» ASSIGNMENT: State how many lines below hold the word "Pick". Give that number and no other text.

» SOURCE DATA:
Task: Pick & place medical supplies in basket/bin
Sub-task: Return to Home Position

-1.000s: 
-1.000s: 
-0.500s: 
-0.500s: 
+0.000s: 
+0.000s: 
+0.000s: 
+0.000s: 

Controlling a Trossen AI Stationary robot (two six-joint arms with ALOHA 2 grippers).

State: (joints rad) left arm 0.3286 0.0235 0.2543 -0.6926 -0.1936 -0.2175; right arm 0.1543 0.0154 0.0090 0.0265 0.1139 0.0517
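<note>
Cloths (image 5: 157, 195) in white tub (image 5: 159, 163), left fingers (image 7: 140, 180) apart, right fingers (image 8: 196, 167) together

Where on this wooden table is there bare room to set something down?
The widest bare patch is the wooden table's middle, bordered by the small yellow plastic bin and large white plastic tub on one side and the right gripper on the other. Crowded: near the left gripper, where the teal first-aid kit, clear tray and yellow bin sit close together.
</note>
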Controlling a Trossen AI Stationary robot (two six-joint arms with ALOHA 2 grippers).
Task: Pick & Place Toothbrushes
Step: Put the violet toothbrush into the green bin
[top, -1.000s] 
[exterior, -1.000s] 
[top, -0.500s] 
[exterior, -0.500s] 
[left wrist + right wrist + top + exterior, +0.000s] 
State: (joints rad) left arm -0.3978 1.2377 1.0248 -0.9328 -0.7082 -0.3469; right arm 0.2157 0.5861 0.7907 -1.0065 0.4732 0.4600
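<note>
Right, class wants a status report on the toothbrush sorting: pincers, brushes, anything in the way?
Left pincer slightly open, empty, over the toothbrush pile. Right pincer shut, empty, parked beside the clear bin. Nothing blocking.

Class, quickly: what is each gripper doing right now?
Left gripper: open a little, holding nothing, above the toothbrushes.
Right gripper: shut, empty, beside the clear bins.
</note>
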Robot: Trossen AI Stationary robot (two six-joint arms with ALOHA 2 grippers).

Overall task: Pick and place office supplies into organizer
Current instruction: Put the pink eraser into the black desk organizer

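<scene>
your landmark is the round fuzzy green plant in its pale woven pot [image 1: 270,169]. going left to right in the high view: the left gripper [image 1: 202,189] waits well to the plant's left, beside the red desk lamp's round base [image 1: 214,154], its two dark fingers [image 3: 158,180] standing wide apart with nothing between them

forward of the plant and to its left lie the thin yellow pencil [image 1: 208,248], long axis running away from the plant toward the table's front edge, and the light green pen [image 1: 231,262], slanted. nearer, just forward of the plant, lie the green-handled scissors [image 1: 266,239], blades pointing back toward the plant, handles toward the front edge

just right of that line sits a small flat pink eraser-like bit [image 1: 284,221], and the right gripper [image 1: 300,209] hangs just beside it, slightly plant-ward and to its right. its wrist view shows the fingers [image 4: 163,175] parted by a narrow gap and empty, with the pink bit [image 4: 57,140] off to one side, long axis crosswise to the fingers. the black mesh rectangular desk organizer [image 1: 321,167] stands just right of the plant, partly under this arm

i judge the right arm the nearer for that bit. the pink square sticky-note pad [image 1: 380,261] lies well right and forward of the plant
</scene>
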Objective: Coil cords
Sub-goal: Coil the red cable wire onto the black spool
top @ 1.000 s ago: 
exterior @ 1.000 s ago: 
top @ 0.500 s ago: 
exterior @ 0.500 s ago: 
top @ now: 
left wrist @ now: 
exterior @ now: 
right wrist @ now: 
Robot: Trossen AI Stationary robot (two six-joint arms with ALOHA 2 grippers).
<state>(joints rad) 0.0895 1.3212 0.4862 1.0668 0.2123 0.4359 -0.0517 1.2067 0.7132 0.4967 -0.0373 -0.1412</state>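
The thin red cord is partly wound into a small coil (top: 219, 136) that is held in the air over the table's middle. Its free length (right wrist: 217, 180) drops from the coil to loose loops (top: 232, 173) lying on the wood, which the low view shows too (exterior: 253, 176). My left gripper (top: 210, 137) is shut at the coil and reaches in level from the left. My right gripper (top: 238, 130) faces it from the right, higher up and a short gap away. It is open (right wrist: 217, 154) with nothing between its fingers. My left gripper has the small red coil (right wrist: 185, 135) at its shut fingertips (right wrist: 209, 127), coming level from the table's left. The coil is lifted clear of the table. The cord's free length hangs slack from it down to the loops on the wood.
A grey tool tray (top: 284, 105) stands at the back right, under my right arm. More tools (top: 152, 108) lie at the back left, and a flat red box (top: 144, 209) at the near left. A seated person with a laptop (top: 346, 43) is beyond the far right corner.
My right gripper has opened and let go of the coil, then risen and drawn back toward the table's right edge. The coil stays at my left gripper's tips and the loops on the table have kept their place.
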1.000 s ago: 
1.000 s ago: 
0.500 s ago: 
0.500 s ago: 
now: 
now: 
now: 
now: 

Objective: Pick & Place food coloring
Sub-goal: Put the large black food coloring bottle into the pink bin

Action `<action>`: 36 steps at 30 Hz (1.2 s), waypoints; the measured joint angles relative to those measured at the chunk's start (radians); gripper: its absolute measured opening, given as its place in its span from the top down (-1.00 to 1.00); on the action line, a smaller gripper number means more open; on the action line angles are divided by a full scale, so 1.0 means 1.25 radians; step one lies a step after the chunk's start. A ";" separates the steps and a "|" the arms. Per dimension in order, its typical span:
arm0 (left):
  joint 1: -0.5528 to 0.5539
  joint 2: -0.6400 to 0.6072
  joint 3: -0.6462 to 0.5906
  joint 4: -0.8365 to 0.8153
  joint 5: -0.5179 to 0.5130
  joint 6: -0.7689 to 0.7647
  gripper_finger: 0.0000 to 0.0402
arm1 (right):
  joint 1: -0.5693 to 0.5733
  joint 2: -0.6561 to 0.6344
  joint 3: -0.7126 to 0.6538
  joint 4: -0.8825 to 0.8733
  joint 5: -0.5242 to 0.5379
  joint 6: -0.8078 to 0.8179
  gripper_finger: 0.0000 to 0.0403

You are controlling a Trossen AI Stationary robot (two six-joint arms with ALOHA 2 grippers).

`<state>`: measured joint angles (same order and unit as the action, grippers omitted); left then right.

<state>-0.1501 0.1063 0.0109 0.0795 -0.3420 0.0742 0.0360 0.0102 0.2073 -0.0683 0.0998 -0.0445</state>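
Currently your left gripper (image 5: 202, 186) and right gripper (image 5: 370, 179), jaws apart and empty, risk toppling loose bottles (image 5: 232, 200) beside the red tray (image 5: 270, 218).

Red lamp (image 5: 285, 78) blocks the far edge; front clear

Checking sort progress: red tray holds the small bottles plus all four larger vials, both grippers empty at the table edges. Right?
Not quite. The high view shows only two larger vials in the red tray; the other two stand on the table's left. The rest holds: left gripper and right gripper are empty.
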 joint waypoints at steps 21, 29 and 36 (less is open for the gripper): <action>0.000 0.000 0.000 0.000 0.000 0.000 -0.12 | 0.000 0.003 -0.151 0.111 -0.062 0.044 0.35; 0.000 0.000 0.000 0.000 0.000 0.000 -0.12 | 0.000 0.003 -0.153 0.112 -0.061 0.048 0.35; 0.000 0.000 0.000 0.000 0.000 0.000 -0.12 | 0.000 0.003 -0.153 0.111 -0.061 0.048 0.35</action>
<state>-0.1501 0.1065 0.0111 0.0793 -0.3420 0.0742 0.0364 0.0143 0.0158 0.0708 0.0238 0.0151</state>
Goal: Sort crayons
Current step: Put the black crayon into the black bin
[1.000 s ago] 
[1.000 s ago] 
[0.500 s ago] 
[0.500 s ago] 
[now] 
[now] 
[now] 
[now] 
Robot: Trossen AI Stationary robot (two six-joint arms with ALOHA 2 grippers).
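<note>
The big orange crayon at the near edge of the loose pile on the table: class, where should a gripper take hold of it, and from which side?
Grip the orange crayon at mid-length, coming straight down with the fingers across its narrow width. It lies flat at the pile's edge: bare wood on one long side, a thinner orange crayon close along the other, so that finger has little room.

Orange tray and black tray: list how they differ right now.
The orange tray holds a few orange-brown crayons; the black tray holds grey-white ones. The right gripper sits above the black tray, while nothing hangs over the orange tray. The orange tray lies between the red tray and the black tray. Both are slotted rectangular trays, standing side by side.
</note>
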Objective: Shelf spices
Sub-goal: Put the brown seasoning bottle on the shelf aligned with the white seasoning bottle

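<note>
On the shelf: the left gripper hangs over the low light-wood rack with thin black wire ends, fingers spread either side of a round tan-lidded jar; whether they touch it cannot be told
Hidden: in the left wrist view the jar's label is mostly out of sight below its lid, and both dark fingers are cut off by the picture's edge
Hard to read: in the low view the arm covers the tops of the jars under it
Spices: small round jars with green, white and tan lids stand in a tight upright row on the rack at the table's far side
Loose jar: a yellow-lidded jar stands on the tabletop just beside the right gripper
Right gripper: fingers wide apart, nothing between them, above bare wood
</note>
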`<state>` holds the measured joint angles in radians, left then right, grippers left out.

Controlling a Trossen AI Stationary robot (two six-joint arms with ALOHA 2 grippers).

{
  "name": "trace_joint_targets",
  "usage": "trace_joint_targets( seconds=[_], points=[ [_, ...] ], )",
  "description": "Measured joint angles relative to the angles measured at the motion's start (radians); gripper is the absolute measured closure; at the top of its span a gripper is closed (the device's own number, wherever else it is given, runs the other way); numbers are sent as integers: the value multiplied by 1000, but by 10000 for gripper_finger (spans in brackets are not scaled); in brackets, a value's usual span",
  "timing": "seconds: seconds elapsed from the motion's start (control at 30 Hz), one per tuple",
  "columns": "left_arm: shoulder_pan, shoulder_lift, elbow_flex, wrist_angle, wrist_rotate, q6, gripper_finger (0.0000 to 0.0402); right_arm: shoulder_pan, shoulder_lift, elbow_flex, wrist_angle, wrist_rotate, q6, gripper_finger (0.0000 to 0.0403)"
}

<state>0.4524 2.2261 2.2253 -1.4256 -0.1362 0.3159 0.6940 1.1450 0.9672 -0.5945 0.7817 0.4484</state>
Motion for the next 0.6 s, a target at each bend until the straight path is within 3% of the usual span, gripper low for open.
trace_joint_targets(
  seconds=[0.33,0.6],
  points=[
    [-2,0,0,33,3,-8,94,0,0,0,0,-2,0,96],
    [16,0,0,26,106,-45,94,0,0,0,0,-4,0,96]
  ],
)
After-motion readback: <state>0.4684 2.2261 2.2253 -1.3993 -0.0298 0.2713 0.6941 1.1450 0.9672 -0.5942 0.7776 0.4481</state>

» EXPECTED ANSWER: 4